◆ WORK TASK:
Could you give the data that follows again exactly, without its pictures?

◆ DATA PROVIDED:

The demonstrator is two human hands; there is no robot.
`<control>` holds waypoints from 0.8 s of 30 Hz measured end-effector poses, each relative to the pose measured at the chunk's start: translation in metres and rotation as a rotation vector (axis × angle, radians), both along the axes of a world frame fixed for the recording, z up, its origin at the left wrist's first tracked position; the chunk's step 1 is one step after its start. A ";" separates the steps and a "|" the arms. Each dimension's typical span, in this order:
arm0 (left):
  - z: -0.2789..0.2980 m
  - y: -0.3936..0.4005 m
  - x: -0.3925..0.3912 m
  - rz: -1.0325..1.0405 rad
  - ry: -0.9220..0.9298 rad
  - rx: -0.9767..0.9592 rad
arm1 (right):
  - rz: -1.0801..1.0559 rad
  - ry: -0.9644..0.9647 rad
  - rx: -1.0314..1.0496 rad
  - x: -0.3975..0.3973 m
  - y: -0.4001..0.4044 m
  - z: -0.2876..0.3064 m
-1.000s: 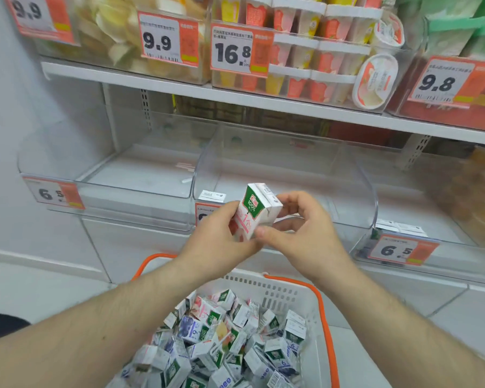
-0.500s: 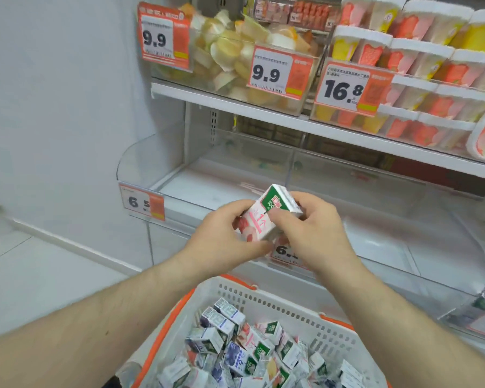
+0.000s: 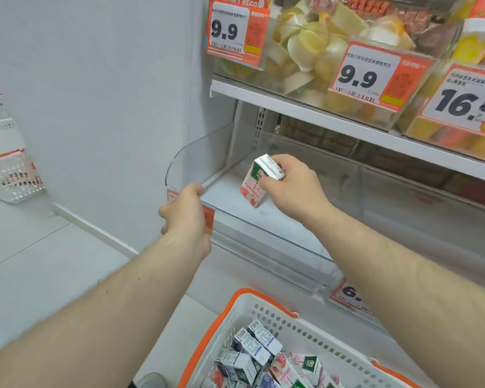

◆ ANSWER AREA:
The demonstrator is two human hands; there is no robot.
`<control>` holds waypoints from 0.8 s of 30 Hz measured end-effector poses, each relative to the pose measured at the chunk's start: translation in metres and rotation as a rotation vector (axis × angle, radians), both along the axes of a world frame fixed for the recording, z up, its origin at the left wrist's first tracked position; the chunk's step 1 is one step after its start. A ";" separates the steps and a "|" the arms. Each dimension's typical span, in this order:
arm0 (left):
  - z: -0.2789..0.2980 m
  - y: -0.3936..0.4005 m
  - x: -0.3925..0.3912 m
  - rz: -1.0325..1.0405 rad
  - ry: -0.9220..0.9298 rad
  - rx: -0.9767..0.9592 rad
arm1 (right):
  - rz: -1.0801..1.0559 rad
  - ry: -0.9644..0.9647 rad
  - rx: -1.0314..1.0496 rad
  - x: -0.3975..0.3973 m
  - y: -0.4001..0.4044 m
  - z: -0.2876..0.3064 m
-1.000s: 
-0.500s: 
+0.000s: 

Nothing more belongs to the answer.